Clara opened her eyes to the ornate blue and gold Zodiac on the ceiling far above her. Her father was talking quietly to Ben, whose eyes were red and puffy. Quinto hovered at the foot of the chaise where she lay. On a table beside her was an array of bottles and ampoules. She felt wonderful, infused with peace. She wanted to raise her hand but it was too difficult. She smiled. Quinto smiled back at her and touched Ben on the arm. He turned, throwing himself to the floor beside her.

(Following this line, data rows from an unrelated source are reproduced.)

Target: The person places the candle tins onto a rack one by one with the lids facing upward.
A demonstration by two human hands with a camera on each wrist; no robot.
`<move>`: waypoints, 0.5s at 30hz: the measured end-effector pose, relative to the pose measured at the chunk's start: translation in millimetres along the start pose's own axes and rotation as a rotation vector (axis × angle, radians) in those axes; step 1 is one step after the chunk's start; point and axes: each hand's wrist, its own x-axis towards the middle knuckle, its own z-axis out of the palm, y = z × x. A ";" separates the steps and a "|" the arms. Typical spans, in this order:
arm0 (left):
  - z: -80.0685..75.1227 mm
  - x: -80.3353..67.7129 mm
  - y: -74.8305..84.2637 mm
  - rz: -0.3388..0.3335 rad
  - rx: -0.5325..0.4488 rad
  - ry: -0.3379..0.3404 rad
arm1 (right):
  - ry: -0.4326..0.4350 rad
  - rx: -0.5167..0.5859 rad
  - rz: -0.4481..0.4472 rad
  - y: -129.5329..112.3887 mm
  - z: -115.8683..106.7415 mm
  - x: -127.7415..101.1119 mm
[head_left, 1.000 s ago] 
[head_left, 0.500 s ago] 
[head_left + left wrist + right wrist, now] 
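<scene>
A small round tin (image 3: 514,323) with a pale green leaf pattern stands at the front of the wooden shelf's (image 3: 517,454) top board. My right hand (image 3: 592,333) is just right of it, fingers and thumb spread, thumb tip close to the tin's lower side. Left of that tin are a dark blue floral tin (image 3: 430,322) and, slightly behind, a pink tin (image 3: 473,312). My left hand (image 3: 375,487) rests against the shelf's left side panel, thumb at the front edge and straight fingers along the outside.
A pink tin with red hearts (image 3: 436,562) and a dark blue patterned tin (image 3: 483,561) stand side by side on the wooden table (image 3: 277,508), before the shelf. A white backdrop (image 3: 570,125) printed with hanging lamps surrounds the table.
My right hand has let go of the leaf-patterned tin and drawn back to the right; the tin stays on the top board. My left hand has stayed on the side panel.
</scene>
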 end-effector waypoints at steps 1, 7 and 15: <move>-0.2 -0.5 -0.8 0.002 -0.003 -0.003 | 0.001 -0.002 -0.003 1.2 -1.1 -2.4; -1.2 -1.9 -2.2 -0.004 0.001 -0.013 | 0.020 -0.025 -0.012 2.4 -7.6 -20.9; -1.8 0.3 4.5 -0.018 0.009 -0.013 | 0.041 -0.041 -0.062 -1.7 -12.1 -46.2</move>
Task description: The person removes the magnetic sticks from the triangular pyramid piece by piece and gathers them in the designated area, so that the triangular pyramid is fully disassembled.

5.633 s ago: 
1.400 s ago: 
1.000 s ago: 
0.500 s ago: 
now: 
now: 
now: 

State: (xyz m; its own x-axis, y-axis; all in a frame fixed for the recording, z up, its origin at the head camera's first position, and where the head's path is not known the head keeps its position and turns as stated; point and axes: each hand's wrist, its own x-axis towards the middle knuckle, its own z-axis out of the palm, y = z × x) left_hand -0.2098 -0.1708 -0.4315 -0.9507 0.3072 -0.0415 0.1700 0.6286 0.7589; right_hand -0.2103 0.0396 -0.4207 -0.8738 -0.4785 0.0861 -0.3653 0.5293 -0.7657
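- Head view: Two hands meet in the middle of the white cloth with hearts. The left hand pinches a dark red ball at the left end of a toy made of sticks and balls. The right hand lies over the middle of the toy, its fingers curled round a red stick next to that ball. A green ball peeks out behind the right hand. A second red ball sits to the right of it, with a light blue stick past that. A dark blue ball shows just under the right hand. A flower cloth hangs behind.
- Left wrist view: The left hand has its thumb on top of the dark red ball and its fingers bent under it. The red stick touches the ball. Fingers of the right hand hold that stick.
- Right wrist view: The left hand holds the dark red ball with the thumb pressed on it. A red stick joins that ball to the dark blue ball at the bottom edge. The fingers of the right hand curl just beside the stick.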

‘Amore mio. My love. My love. Thank God you are all right.’ He kissed the palm of her hand over and over and stroked her cheek.
Was that blood on his sleeve?
‘Your father has given you some special medicine. You will be better soon.’
Clara smiled again and closed her eyes. She felt as if she was back at school with the nuns. She might say a prayer, or perhaps later. She was very tired. There was a pain somewhere but it was not hers. The storm had passed.